For the architect, the artisan, and even the artist, drawing is a pivotal part of bringing an idea to life. This sketch illustrates the mi-bois, mi-jour installation’s relationship to its imagined site.
At eye level, the spacing between the rows of planks gradually increases to free up the visual field of whoever steps into the structure.
Leaning against the rocky cape a few steps back, the mi-bois, mi-jour installation suggests a path toward the lake.

Currently still a stranger here, the installation will, little by little, come to feel in its place. As the seasons pass and the weather has its way, the raw materials will age and grey unevenly. It will become a tangible echo of the passage of time, for both people and nature.

The land still has much to teach us. But I am certain that in our intimate relationship with nature, we will be able to draw up new poetries to rethink how we build and inhabit our world.

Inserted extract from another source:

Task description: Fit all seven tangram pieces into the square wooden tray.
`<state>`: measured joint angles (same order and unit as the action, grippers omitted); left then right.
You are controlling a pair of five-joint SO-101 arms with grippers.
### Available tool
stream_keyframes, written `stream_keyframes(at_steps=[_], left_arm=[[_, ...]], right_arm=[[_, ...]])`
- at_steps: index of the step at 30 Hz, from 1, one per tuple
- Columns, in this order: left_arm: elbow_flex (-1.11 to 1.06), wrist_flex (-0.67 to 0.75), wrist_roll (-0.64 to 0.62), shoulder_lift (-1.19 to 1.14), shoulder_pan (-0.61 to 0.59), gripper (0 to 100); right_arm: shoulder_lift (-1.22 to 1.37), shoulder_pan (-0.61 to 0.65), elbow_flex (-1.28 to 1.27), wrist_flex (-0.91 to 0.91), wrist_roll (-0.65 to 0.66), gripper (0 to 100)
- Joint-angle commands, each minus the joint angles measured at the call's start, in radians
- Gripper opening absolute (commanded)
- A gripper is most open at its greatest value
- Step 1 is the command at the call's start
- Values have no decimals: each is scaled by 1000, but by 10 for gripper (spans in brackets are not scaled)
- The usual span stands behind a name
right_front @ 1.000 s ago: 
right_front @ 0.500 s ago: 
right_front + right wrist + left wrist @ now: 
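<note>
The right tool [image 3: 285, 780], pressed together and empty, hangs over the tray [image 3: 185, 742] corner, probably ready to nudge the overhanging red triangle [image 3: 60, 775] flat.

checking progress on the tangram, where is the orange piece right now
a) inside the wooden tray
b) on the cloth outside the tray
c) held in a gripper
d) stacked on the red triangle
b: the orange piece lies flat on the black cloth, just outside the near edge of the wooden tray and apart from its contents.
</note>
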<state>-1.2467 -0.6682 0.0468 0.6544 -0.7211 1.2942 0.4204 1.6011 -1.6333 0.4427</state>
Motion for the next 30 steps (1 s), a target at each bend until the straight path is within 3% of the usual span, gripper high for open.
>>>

A graduate (M.Arch.) from Laval University (Québec), Antonin Boulanger Cartier is currently completing a second master’s degree in architectural science (M.Sc.) with a research partnership from Living in Northern Quebec. His thesis focuses on the relationship between living in a territory and building there. Working in collaboration with the Innu of Uashat mak Mani-Utenam (Côte-Nord), Antonin is particularly interested in promoting Innu expertise and using local materials in the construction of this community’s built environment.